Work required
Please repeat the lines below exactly. Begin with the line containing "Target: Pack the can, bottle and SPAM" and go on through the line containing "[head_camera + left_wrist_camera".

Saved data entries
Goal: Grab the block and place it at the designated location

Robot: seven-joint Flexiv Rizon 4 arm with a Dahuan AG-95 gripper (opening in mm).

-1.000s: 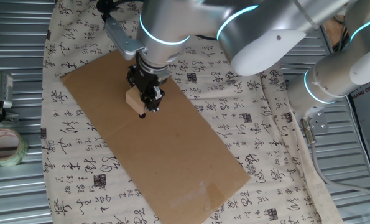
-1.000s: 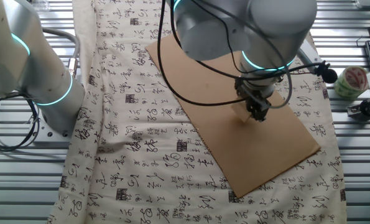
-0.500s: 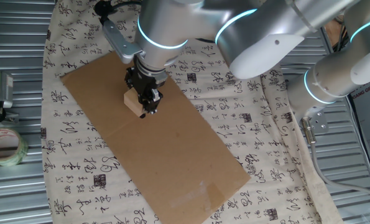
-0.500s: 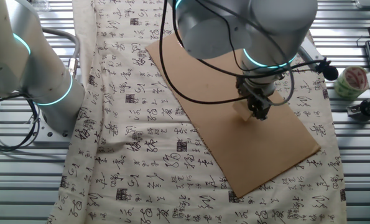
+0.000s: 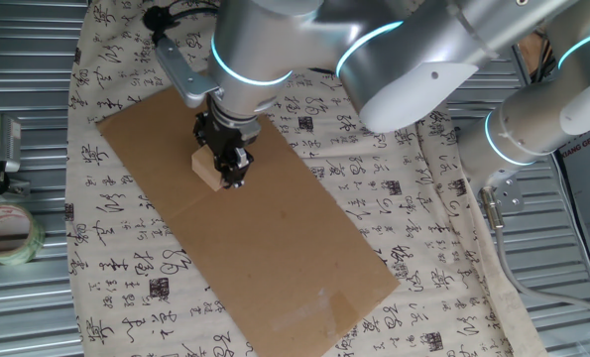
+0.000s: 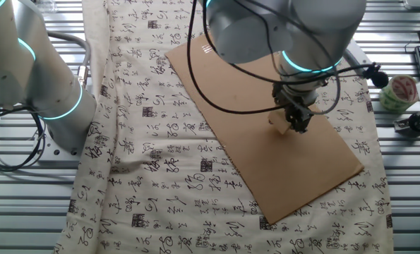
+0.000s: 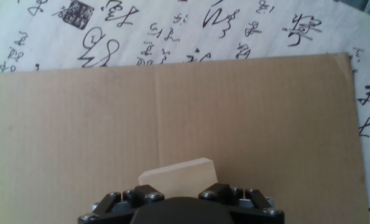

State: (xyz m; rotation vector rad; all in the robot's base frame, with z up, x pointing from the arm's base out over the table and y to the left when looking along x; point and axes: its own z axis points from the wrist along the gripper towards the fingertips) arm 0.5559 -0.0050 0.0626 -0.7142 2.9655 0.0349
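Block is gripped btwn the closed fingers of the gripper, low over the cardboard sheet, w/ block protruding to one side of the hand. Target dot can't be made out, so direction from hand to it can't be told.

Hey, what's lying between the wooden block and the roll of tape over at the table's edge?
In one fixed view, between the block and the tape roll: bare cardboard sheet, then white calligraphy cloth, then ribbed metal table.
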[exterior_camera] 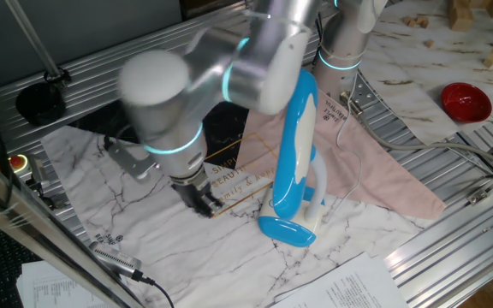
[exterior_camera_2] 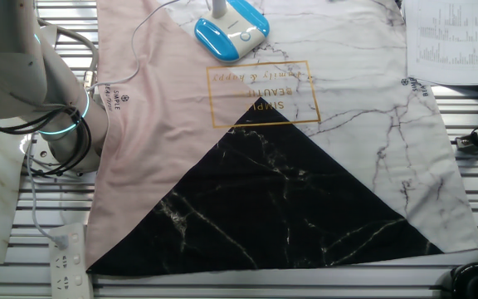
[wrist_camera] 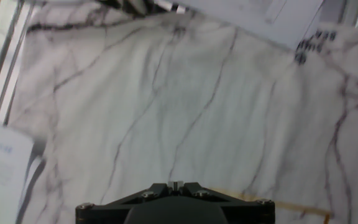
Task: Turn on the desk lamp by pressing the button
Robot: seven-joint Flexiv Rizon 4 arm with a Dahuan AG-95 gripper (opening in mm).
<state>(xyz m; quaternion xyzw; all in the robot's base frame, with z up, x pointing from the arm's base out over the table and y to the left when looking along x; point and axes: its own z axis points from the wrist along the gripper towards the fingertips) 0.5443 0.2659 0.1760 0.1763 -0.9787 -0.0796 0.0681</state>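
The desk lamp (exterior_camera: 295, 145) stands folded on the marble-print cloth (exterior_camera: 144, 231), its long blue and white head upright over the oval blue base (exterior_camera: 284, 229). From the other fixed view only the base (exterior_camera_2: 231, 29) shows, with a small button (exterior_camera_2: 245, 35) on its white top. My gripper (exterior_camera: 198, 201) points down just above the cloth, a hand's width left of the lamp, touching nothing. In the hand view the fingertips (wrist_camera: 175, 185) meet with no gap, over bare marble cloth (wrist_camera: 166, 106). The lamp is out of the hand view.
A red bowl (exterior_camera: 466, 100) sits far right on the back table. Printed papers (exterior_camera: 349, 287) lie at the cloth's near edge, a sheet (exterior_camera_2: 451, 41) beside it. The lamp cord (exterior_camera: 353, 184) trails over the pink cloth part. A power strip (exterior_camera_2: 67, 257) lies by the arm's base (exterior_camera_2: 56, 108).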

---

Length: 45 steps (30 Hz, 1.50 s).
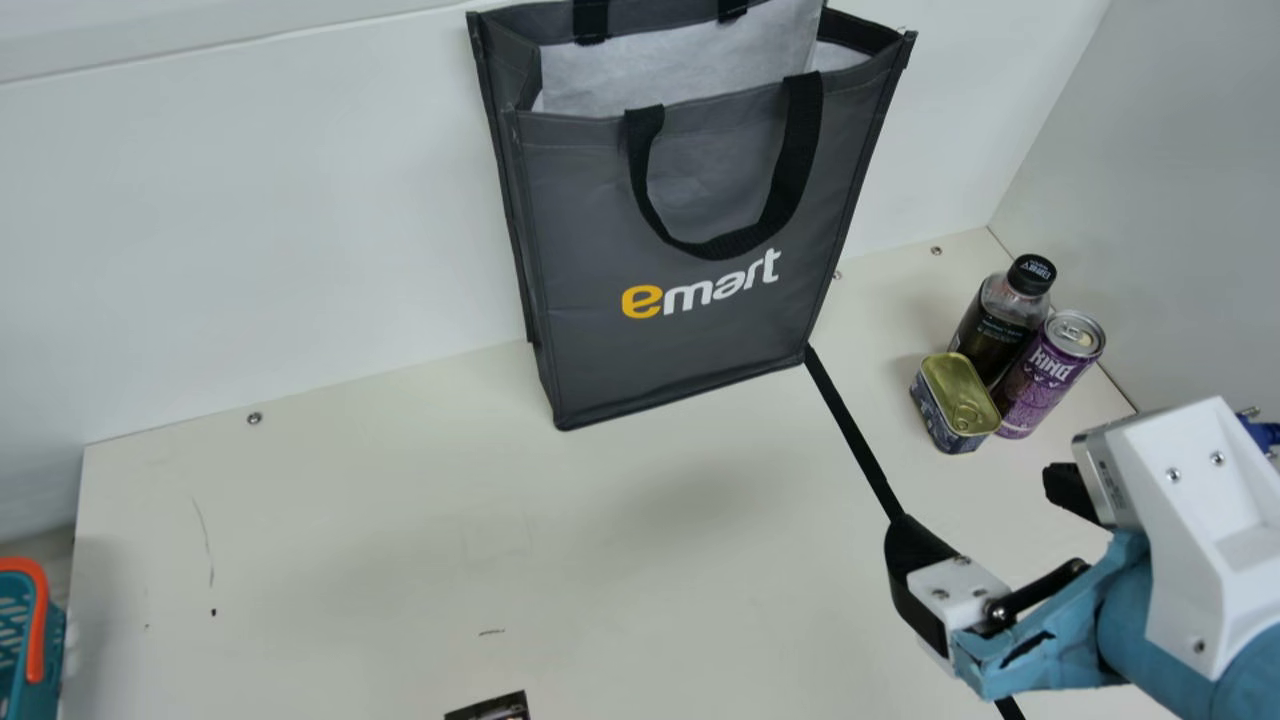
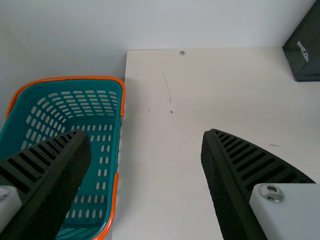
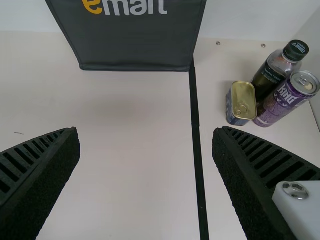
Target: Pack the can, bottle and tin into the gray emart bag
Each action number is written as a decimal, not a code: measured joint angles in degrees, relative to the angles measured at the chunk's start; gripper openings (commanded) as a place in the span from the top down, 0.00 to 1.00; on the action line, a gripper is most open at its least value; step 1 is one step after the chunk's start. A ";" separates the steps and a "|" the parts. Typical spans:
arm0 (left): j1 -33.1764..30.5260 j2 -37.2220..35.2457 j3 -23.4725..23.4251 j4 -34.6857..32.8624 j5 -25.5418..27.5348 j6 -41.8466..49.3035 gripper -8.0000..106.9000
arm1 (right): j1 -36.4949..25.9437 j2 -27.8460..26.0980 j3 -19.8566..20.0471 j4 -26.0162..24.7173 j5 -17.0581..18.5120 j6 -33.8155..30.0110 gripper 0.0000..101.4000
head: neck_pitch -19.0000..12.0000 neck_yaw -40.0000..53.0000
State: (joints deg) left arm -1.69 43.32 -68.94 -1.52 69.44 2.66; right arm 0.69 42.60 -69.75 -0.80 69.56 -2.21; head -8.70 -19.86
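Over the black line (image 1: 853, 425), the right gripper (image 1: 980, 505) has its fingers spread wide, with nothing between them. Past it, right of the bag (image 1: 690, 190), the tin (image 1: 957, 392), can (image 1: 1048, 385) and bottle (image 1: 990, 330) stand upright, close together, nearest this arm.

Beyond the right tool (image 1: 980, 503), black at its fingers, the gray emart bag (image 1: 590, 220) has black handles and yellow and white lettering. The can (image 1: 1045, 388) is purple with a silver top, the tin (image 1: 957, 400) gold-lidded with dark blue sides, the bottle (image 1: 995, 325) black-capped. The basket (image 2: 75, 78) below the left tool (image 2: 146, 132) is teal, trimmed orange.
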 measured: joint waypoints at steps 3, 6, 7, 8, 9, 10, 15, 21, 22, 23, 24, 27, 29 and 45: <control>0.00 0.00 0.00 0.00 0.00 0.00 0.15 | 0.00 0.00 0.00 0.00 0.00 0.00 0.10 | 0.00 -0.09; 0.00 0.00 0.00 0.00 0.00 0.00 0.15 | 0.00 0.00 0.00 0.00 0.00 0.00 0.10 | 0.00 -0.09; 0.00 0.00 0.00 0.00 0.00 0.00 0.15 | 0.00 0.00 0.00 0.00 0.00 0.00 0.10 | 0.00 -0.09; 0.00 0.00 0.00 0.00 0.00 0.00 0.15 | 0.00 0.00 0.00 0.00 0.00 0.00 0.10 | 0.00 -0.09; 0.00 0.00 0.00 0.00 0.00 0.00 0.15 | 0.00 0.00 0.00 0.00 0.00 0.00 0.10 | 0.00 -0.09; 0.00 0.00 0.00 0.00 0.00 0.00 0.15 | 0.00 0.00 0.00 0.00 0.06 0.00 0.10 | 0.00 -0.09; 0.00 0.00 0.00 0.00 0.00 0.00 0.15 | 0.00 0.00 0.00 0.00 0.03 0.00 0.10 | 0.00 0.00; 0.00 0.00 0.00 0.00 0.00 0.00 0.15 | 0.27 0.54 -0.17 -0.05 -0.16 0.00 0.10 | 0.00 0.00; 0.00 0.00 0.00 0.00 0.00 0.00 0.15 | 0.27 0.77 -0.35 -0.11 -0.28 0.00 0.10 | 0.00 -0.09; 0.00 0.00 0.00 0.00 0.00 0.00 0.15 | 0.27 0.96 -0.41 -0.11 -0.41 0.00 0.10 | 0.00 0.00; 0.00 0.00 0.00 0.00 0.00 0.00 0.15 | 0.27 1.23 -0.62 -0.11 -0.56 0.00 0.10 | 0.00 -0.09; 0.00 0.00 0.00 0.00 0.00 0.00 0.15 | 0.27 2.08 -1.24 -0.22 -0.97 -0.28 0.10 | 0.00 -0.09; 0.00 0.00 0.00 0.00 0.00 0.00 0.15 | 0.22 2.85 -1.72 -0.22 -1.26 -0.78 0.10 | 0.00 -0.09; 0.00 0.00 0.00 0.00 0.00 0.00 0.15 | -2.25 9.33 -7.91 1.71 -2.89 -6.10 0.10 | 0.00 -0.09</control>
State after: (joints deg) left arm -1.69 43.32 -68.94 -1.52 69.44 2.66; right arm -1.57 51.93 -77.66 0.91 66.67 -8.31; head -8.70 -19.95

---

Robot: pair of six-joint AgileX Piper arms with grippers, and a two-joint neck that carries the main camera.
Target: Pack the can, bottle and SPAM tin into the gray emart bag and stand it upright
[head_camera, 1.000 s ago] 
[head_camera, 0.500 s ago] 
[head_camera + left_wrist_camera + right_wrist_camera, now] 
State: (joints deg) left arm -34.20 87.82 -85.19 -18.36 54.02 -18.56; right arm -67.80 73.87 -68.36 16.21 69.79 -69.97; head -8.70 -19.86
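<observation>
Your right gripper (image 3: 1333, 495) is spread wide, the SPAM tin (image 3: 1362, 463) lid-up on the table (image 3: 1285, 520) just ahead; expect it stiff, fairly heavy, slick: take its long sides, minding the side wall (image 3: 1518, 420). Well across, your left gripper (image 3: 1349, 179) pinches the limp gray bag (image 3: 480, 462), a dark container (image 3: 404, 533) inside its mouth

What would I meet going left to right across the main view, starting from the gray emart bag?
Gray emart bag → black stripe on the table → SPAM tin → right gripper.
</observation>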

Written response
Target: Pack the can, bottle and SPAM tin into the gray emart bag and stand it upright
[head_camera, 1.000 s ago] 
[head_camera, 0.500 s ago] 
[head_camera + left_wrist_camera + right_wrist_camera, now] 

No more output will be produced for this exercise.